EU Inc aligns with this objective at a structural level. However, key barriers remain:
- The continued centrality of the Prospectus Regulation
- Fragmented post-trade and settlement infrastructures
- The absence of a unified approach to taxation, with initiatives such as the Common Consolidated Corporate Tax Base having faded away
Without progress on these fronts, EU Inc risks improving the form of European companies without fully addressing the function of European capital markets.
Political Economy: Integration by Design, Not by Default
The absence of explicit integration is not accidental. It reflects the political constraints of European policy making. Corporate law, taxation, and securities regulation remain deeply sensitive areas of national competence. Any attempt to fully integrate them within a single framework would likely face resistance from Member States concerned about regulatory arbitrage, fiscal sovereignty, or labour standards. These constraints are often underappreciated in parts of the startup debate.
In this context, EU Inc follows a familiar European logic: create a flexible framework and allow integration to emerge incrementally though following policy negotiations of the Level 1 and Level 2 measures, followed by later adjustments mirrowing market practice.
This approach is consistent with broader EU governance dynamics:
- Gradual harmonisation rather than sudden unification
- Optional regimes rather than mandatory convergence
- Early adopters paving the way for wider uptake
The next phase will depend on how this layer connects to crowdfunding ecosystems, tokenised finance infrastructures, public capital markets, and, ultimately, taxation frameworks. The onus is now on founders, crowdfunding platforms, and legal innovators to test the boundaries of EU Inc’s compatibility with MiCA and existing securities frameworks, pushing for clarifications where gaps exist, and building market infrastructure, such as digital registries and standardised documentation, that policymakers have yet to provide.
For policymakers, the Commission’s next move should be to issue guidance on how EU Inc companies can leverage MiCA for crypto-asset offerings, and existing securities frameworks for tokenised instruments, alongside ECSPR for cross-border crowdfunding, using the next steps in the negotiation to fix what the proposal so far leaves loose.
A Beginning, Not a Breakthrough
EU Inc is best understood not as a breakthrough for the startup ecosystem, but as a structural enabler. In startup terminology, an iteration. This is policy making with a Lean Startup approach, emphasising iteration and feedback within political constraints. The Commission is starting with a basic version of a policy proposal to gather insights and enable further refinement.
In this light, critiques from the startup ecosystem reflect a tension between expectations of rapid change and the realities of European policy making.
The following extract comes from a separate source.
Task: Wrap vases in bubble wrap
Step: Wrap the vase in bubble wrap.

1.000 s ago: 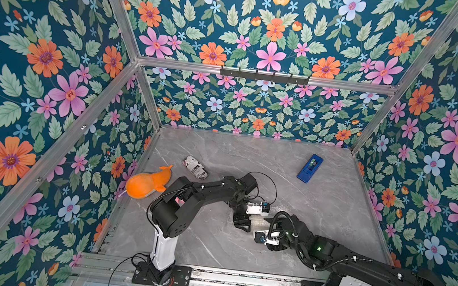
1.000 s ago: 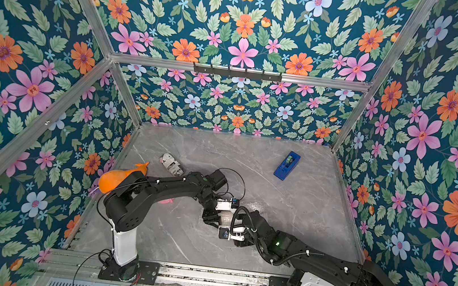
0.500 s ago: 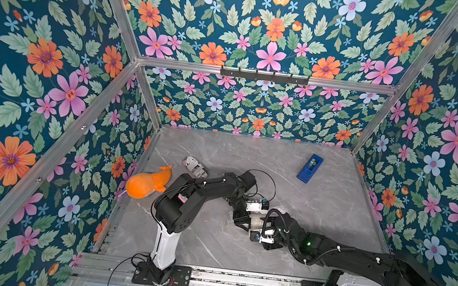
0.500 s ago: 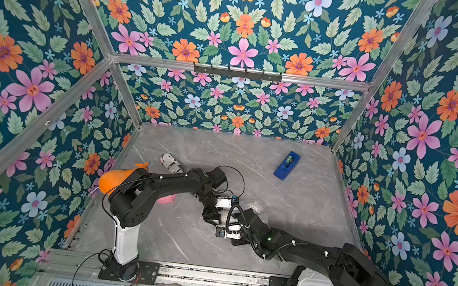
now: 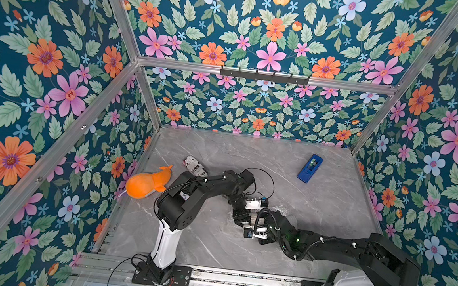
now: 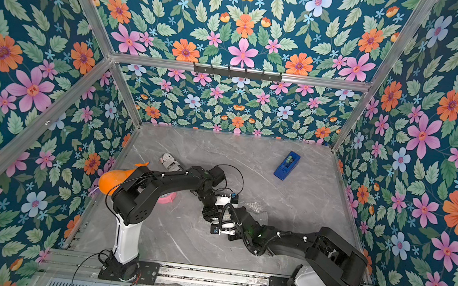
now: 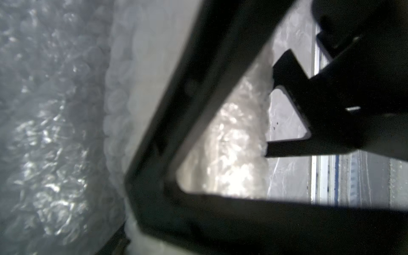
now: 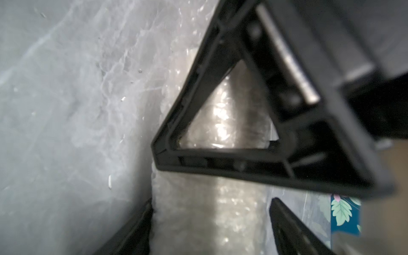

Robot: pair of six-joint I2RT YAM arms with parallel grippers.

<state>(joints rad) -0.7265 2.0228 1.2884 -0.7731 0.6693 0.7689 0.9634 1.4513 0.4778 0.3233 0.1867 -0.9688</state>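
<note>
Grey marble tabletop (image 5: 326,209), walled in by floral panels (image 5: 274,30), is hosting a two-armed wrapping job at its centre. Reading from the left, an orange plush toy (image 5: 147,184) is lying by the wall and a newspaper-print cylinder (image 5: 195,167) is resting just behind it, both well apart from the work.

At mid-table the left gripper (image 5: 242,222) is reaching down from the left arm (image 5: 208,182). Its jaws are clamped tight and seemingly pinching a fold of the bubble wrap (image 6: 255,207), which is rising close beside its fingers in the left wrist view. Just beside it, the right gripper (image 5: 251,232) is pointing in from the right arm (image 5: 342,246); whether it is gripping or letting go cannot be told.

The vase (image 8: 223,123) is hiding from both top views beneath the two grippers. In the wrist views a pale cream body is showing through a roll of wrap, and that is judged to be it. The roll is lying crosswise to both sets of fingers, directly under them.

To the right of the grippers, the loose sheet is trailing over the table just behind the right arm's wrist. That arm is therefore sitting nearer to it, and the next turn of the roll is likely heading that way. Farther right, toward the back, a blue tape dispenser (image 5: 310,168) is waiting well apart.
</note>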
The steps themselves are familiar:
- Start with a Minimum Viable Policy (MVP): Build a simple version of a policy to test its fit and gather feedback.
- Test and Pivot: Continuously validate the policy through implementation and stakeholder input.
- Focus on Stakeholder Feedback: Prioritise understanding needs before scaling.
- Iterate and Learn: Refine progressively rather than aiming for completeness from the outset.
EU Inc reduces one of the key frictions in the European system, corporate fragmentation, while leaving others largely untouched. Its success will therefore not be determined by the speed of incorporation or the number of firms adopting it, but by the extent to which it becomes embedded within Europe’s broader financial ecosystem.
The European model rarely delivers transformation in a single step. It advances through layers, legal, financial, and political, each building on the last. In that sense, EU Inc is entirely consistent with the European method: not a revolution, but a quiet, cumulative shift toward integration. And, as ever in Europe, its true impact will emerge not from the proposal itself, but from what follows.